Come on through. It’s hugely important for me to make
my mum know that she’s in no way
responsible with anything that’s happened,
whether it be eating disorders
or depression. Food’s just on the table.
Look at the food. Awesome.
Amazing.
(CHUCKLES) Thank you, Bronwyne. How she raised me and my brother and
what she went through to do, so I’m
such a massive fan of what she did, and I owe her so much for that. When he went over, he was really
happy. Things seemed to be going really
well when he was there. Then all of a sudden it was like,
‘I’m coming home next week.’ It’s like— That’s when—
When he arrived home, it wasn’t the same person
who went over. What were your thoughts and your
thinking around like when you first
noticed that I wasn’t very well? When you were playing lots of soccer
and almost semi-professional, as things like the obsession
and what you were to eat, because you would only have grilled
chicken or grilled fish with rice,
and that was every day. And that was really unusual
for us to do that. At what age? Probably late 20s— Late teens.

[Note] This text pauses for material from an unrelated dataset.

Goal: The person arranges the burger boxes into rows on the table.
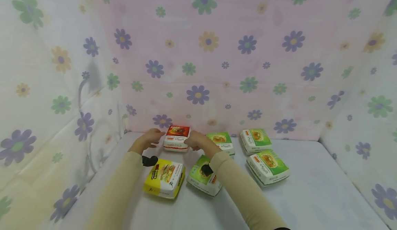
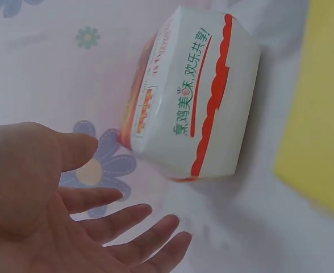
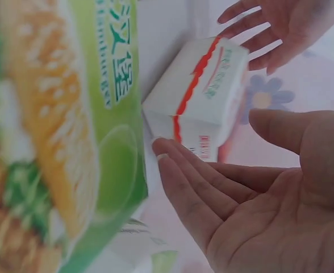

Teens. After I’d been playing in England,
and when I came back.
Yeah, yeah. And when I was trying to, like— When
my back wasn’t good and I was trying
to play again, and I was playing for like— like in
the national league clubs here, and
I was trying to— I guess it was around that time. It all just crept up, like it wasn’t
obvious about what was going on, and because it was linked a lot
to events and other things, you know, it was very easy for me
to think, ‘Well, it was related to
that,’ rather than something else. I’m very quiet. I’m quite reserved,
so someone else being quiet and
reserved didn’t, sort of, trigger to me…
Yeah.
…that there was something wrong. I’m also an optimist, so I, you
know, for a long time did the, ‘It will get better. It will get
better. It will get better.’
Of course. And of course, it doesn’t.
Hmm. But also, even now, it’s still—
I don’t know what you can— what
I can do to fix it. And that’s probably the big thing
that worries me the most. The unfortunate thing for Ange and
my mum is that— Because they don’t
talk about this stuff daily, they both probably don’t see things
coming and they’re getting worse, and then all of a sudden I go to—
They’re the only two I ever go to
when it’s really bad. It’s really unfortunate that the
people— The only two people that
I really trust are the people that I end up, like,
hurting the most by this stuff. So, yeah, I have a partner
who’s very unwell mentally. He, you know, has challenges that
may be with us all our lives. But there’s much more good. Mealtimes at our house means that
I cook, cos Adam doesn’t cook. If it were up to me, I’d have,
like, fish and salad or— you know,
I’m really not a food person, but because of the boys, I end up
cooking great big pastas and rice
dishes and lasagnes and that kind of thing, roast
chicken and… over and over again. So, please, please just
don’t watch closely. The thing I struggle with most is
that he doesn’t eat particularly
healthily. I think it affects his mood
and all sorts of things, but I feel like I could never say,
‘Hey, maybe don’t eat that,’ or
‘Maybe… Maybe try something else,’ because I know that in his mind, he
will turn that into a weight thing. What are we having for
dinner tonight, babe? Now we’re just having veggies
and some chicken with some turmeric and some other random things that
I threw in there and some rice.
Or perhaps some satay sauce as well. But, hey, it’s called
a Wednesday surprise.
(CHUCKLES) My eating patterns have changed
during that time that I’ve been
with Ange. A couple of years into our
relationship, I started to
develop this way of coping where I found it easy just to not
think about any decisions around
food. Basically, it’s like whenever it
comes to thinking, ‘Oh, I have to
eat something,’ like, I’m hungry, I have to eat
something, I just go, ‘Well, I just
wanna eat the thing that—’ That you like. That you enjoy.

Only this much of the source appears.